The basic tenets of prohibited insider trading forbid using "inside" knowledge to get an advantage in securities trading. With continuously increasing levels of enforcement along with strict court rulings that give prosecutors more scope, anyone involved in trading and investment should be aware of the many complex laws and regulations governing the various aspects of this activity.
Who is an insider?
An insider, for the purposes of securities trading, is someone with inside or confidential knowledge about facts that will influence securities prices and that are not available to the public. Insiders may obtain this knowledge by virtue of working for the company in question, occupying a fiduciary position (such as attorney, accountant or financial advisor) with the company or its employees, or due to personal or familial relationships with persons in key roles. In the case of one person illegally providing insider knowledge to another, both of them can be charged with insider trading violations.
For example, if you are an attorney handling a company's patent applications, you may be in a position to know that the company is about to put a lucrative product on the market. Based on this, you buy a large amount of stock in the company. Alternatively, you tell your friend about this development and the friend buys a lot of stock. In the latter case, both of you may be accused of insider trading.
Are there any exceptions?
There are several defenses and exceptions to this broad general rule. For example, an accused may be exonerated if he or she can show that the trading decision did not take into account the confidential information. Another is that the trader was genuinely unaware of the confidential and non-public nature of the information.

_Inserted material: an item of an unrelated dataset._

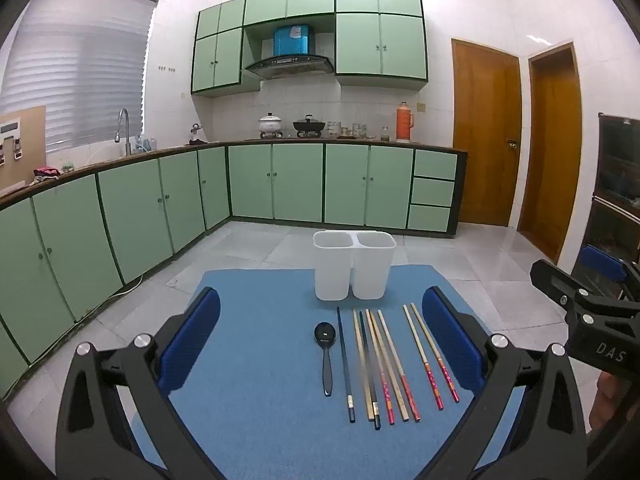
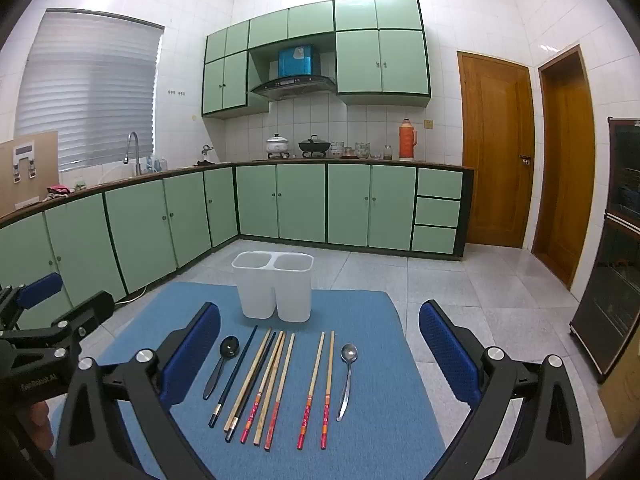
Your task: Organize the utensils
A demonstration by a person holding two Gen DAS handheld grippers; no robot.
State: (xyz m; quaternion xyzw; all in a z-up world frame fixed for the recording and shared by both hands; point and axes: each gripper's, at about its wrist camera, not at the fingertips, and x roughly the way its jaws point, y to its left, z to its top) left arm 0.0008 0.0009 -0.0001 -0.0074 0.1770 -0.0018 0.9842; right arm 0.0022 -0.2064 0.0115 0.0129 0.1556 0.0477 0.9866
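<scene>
A white two-compartment holder [image 1: 353, 264] [image 2: 274, 286] stands upright at the far side of a blue mat [image 1: 260, 360] [image 2: 380, 360]. In front of it lie a black spoon [image 1: 325, 354] [image 2: 221, 364], several chopsticks [image 1: 384, 364] [image 2: 272, 384] in dark, wood and red-handled pairs, and a metal spoon [image 2: 347, 376] at the right. My left gripper [image 1: 320, 344] is open above the mat's near side. My right gripper [image 2: 320, 352] is open too, over the utensil row. Both are empty.
The mat lies on a table over a tiled floor. Green kitchen cabinets [image 1: 160, 208] run along the left and back. Wooden doors [image 2: 496, 148] stand at the right, a dark cabinet [image 2: 616, 248] at far right. The other gripper shows at each view's edge [image 1: 592, 320] [image 2: 44, 344].
</scene>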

While many associate the phrase "insider trading" with breaking the law, there is a way to do it legally. In a typical case, this consists of corporate insiders buying and selling their own stock in their company. Such sales must comply with SEC regulations, including requirements for filing a report. It is prudent to consult an attorney to ensure that your paperwork is entirely compliant because even small errors can potentially land you in a lot of trouble.
The rules governing securities trading are fairly complex and subject to changes and differing interpretations by courts. If you have concerns about the legality of a course of action in the area of trading, it is a good idea to consult an attorney who really knows the ins and outs of this legal field.